Die Weigerung, die Sprache seiner Umgebung zu lernen, zeigt einen psychischen Defekt der Deutschen an, der nicht durch Dummheit erklärt werden kann, sondern nur durch eine gewisse imperialistische Überheblichkeit. Man hält es schlicht für unnötig. »Wenn du was von mir willst, kannste ja meine Sprache lernen. Ich bin Chef, wo immer ich bin. Du stehst unter mir und du musst mich bedienen. Du musst mein Deutsch lernen, nicht umgekehrt.« so der Deutsche in der Türkei.

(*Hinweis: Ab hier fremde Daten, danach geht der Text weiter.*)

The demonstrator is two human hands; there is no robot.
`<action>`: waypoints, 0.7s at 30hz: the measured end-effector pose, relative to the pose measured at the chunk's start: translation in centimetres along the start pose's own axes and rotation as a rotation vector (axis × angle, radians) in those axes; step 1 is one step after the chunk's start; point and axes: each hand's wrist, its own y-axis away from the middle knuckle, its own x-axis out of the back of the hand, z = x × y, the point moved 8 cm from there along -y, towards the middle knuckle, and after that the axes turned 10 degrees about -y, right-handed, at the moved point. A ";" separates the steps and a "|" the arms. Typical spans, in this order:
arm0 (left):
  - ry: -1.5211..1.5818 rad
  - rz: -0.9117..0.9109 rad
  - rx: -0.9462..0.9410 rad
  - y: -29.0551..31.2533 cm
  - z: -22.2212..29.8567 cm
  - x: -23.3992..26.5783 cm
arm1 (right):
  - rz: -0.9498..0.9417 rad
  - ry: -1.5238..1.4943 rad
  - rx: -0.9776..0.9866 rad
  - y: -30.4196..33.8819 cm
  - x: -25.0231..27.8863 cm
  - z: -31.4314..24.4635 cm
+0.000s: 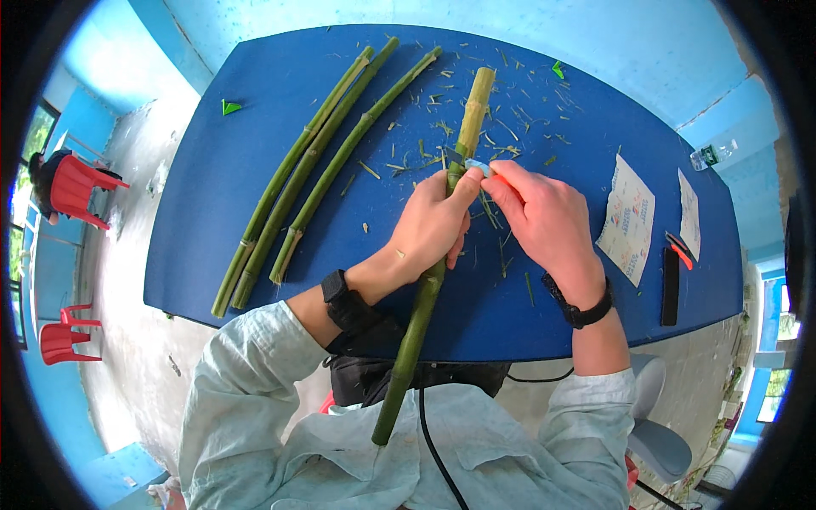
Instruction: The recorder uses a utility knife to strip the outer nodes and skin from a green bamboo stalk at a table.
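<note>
A long green jointed cane stalk, like bamboo, slants from my chest up over the table; its far end is scraped pale yellow. My left hand is wrapped round the stalk's middle, with the thumb up by the blade. In my right hand is a small knife with a light-blue part by the blade; my fingers hide most of its handle. Its dark blade lies against the stalk where green meets yellow. Thin shavings are scattered around the scraped end.
Several green stalks lie on the left of the blue table. To the right are paper sheets, an orange-and-black tool, a black strip and a clear bottle. Red chairs stand at far left.
</note>
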 end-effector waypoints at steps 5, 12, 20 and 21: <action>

Ebenso peinlich und skandalös ist die Unfähigkeit der Weddinger und Kreuzberger Ureinwohner, sich mit ihren Nachbarn auf türkisch zu verständigen. Die Tatsache, dass selbst nach Jahrzehnten des Zusammenlebens der Sprachaustausch höchst einseitig verläuft, zeigt bei der sonst so geistig regen Bevölkerung dieser Bezirke eine rassistische Überheblichkeit an, der man lieber nicht auf den Grund gehen möchte. Wie phantasievoll sind dagegen doch die Sprachfloskeln der jungen türkischen Schülerinnen und Schüler, die man so manchmal am Südstern aufschnappen kann, wo sie nach Schulschluss parlierend in kleinen Gruppen vorbeischlendern: »Ich mach dich Krankenhaus«, droht da nicht unbedingt mit tierischem Ernst ein schwarzhaariger Schönling, oder »Ich weiß wo dein Haus wohnt!« Wer zu intensiv hinschaut oder hinhört, bekommt ein »Wskuckstn!« hingerotzt, nicht etwa fragend, sondern als Warnung. Und wenn man offen angesehen mit der Frage »hassuproblem!« konfrontiert wird, sollte man lieber das Feld räumen. Wenn jungen Mädchen etwas nicht passt, dann sagen sie jedes Mal »hallo-o-o???« -mit langhaltig hochgezogenem O. eine unangenehme Schularbeit wurde neulich so kommentiert: »Ihh, wie scheiße is das denn!!«

Wo bleibt da die längst überfällige Übernahme geeigneter türkischer Sprachfloskeln in die deutsche Alltagssprache, etwa »Nah Yaparim! Bok yaparim« (Die i ohne Punkt geschrieben, also ganz kurz gesprochen.), oder »siktor git«, »Köpek!« oder einfach »It!«. Zumindest die Kreuzberger Lehrer hätten schon vor Jahren zum Türkischunterricht verpflichtet werden müssen. Dann hätte es diesen »Rütlieffekt« womöglich nie gegeben.